What you need to do =>
Starting with the line that contains "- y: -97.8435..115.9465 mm" and stopping after the line that contains "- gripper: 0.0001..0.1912", return each line below exactly as written, with no others.

Exercise data =>
------------------------------------------------
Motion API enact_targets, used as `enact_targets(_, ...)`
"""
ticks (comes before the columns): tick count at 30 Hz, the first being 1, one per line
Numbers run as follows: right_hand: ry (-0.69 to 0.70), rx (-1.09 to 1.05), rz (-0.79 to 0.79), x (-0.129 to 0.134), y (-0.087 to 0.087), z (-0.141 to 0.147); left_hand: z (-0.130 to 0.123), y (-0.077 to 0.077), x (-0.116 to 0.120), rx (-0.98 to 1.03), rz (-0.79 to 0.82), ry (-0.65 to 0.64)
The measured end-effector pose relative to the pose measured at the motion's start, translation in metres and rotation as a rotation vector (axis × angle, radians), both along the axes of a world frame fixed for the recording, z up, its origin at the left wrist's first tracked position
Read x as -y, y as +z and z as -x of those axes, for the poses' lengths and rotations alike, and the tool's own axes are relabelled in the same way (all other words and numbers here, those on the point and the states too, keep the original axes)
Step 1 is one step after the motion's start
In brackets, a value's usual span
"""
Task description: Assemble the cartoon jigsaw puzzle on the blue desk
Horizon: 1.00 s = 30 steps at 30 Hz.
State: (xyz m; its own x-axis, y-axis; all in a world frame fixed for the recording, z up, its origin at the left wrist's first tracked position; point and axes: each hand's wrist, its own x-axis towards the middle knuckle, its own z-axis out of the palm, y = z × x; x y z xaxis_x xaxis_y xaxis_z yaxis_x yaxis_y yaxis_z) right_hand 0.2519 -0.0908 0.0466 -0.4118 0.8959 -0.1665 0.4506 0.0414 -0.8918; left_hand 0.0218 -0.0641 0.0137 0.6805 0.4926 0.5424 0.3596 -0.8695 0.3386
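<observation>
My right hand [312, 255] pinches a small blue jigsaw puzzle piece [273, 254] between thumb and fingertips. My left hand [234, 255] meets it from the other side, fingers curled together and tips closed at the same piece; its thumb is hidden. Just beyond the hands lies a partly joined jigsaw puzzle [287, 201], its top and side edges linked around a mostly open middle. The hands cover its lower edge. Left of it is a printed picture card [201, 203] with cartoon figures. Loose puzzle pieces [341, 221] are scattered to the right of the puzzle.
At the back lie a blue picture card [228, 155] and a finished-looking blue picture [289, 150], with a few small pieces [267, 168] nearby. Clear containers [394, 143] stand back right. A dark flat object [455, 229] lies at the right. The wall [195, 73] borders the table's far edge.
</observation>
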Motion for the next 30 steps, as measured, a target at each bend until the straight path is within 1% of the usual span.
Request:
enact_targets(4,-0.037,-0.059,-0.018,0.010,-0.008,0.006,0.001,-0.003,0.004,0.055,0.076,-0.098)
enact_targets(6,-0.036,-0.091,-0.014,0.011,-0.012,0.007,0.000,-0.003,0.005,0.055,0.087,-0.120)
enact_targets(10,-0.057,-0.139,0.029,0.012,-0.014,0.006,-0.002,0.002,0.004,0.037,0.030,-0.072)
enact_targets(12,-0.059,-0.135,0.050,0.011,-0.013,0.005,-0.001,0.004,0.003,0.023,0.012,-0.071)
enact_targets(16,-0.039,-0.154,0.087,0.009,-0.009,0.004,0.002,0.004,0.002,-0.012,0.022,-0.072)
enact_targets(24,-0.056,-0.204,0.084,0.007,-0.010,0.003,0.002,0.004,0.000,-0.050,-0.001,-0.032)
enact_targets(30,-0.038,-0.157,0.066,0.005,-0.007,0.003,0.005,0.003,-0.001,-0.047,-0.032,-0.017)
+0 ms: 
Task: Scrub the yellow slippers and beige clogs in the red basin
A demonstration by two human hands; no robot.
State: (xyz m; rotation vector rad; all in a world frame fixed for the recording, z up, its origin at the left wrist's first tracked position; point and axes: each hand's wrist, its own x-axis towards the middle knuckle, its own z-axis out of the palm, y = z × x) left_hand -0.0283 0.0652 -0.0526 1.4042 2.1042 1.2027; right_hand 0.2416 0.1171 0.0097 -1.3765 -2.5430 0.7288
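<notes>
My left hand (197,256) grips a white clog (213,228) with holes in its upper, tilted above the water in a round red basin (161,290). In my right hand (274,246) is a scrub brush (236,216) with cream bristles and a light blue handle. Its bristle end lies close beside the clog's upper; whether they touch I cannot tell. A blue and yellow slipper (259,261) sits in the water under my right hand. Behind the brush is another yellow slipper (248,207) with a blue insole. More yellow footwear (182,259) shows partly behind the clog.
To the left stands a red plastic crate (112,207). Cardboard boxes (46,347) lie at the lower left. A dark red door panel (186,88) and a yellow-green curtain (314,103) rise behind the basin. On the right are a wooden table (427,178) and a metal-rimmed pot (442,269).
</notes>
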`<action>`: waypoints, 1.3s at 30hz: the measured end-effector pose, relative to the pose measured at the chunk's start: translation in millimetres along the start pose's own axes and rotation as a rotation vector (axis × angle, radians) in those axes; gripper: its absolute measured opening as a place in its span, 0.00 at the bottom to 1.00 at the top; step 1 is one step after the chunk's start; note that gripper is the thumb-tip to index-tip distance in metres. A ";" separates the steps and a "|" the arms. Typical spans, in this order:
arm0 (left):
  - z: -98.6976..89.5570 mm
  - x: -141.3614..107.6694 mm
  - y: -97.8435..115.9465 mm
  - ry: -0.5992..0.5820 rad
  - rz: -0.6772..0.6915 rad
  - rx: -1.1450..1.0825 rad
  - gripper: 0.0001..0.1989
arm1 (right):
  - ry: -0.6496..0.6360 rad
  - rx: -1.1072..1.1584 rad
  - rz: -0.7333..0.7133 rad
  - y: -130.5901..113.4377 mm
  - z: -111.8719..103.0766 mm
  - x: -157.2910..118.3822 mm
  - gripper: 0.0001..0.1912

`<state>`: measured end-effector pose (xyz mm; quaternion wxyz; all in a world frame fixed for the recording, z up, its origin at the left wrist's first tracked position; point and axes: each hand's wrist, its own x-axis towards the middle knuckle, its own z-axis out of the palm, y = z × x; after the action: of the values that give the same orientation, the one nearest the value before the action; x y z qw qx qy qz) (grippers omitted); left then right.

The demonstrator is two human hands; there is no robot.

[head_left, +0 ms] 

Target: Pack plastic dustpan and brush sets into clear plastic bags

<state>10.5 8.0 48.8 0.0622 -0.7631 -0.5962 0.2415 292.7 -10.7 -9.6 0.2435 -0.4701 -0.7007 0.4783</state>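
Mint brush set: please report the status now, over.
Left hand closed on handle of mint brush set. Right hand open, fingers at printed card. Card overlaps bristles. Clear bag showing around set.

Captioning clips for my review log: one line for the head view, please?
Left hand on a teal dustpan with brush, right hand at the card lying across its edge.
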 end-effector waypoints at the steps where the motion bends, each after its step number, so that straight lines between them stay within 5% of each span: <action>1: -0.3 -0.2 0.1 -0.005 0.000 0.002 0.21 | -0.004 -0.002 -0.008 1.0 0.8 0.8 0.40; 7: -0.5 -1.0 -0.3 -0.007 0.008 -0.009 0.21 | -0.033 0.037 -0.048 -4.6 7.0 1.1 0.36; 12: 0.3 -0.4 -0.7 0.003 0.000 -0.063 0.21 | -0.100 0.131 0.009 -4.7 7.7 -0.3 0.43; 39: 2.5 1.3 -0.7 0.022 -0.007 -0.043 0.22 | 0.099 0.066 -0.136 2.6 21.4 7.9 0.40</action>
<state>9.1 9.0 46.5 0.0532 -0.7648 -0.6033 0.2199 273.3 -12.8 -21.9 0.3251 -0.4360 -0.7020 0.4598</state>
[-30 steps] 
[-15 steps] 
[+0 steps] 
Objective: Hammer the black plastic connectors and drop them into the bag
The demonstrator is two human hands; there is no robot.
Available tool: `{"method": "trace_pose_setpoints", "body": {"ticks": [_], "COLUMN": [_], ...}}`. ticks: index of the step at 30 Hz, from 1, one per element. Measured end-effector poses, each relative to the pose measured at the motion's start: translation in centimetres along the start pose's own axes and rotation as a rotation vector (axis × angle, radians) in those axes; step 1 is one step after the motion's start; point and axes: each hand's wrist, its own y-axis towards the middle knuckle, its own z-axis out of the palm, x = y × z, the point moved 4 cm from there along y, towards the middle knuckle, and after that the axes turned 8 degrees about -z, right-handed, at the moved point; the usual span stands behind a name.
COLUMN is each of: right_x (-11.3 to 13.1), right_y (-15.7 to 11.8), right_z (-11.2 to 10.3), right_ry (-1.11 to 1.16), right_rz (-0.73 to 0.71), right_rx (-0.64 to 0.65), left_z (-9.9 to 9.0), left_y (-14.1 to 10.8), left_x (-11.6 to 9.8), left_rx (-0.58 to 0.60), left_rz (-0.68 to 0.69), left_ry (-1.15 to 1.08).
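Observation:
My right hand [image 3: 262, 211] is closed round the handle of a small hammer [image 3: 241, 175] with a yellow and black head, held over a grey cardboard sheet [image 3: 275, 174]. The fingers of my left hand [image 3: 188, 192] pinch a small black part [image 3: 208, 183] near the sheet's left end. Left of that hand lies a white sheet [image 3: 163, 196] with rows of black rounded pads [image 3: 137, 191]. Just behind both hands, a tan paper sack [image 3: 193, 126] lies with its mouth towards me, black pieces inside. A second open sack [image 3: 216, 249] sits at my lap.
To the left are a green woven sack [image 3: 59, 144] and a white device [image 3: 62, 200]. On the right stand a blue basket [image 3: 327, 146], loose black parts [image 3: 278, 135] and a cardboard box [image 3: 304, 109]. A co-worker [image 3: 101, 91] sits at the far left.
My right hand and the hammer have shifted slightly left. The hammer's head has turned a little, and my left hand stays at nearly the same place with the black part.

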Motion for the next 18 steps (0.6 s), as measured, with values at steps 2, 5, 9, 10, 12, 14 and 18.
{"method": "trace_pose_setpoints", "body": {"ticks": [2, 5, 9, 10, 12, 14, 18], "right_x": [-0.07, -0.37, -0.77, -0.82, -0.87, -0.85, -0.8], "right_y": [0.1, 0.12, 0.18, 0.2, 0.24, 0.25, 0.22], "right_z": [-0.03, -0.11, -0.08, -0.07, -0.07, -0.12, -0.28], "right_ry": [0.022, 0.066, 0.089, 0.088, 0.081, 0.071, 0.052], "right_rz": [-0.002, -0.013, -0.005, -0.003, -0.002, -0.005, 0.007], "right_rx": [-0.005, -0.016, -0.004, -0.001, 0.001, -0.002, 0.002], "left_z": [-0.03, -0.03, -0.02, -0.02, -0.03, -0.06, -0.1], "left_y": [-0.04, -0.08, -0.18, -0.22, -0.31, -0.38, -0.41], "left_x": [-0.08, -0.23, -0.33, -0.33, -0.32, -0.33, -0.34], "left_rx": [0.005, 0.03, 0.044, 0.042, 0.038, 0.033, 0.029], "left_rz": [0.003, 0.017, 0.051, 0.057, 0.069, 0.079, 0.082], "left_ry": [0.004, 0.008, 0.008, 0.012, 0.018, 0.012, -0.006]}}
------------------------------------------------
Reply =>
  - y: -97.8435..115.9465 mm
  - ry: -0.5992..0.5820 rad
  - rz: -0.6772..0.6915 rad
  - rx: -1.1450..1.0825 rad
  - gripper: 0.0001..0.1989
arm1 (right):
  - ry: -0.6496..0.6360 rad
  - rx: -1.1072..1.1584 rad
  - rz: -0.7333..0.7133 rad
  - y: -130.5901..113.4377 mm
  - z: -111.8719..103.0766 mm
  - x: -157.2910..118.3822 mm
  - gripper: 0.0001..0.1912

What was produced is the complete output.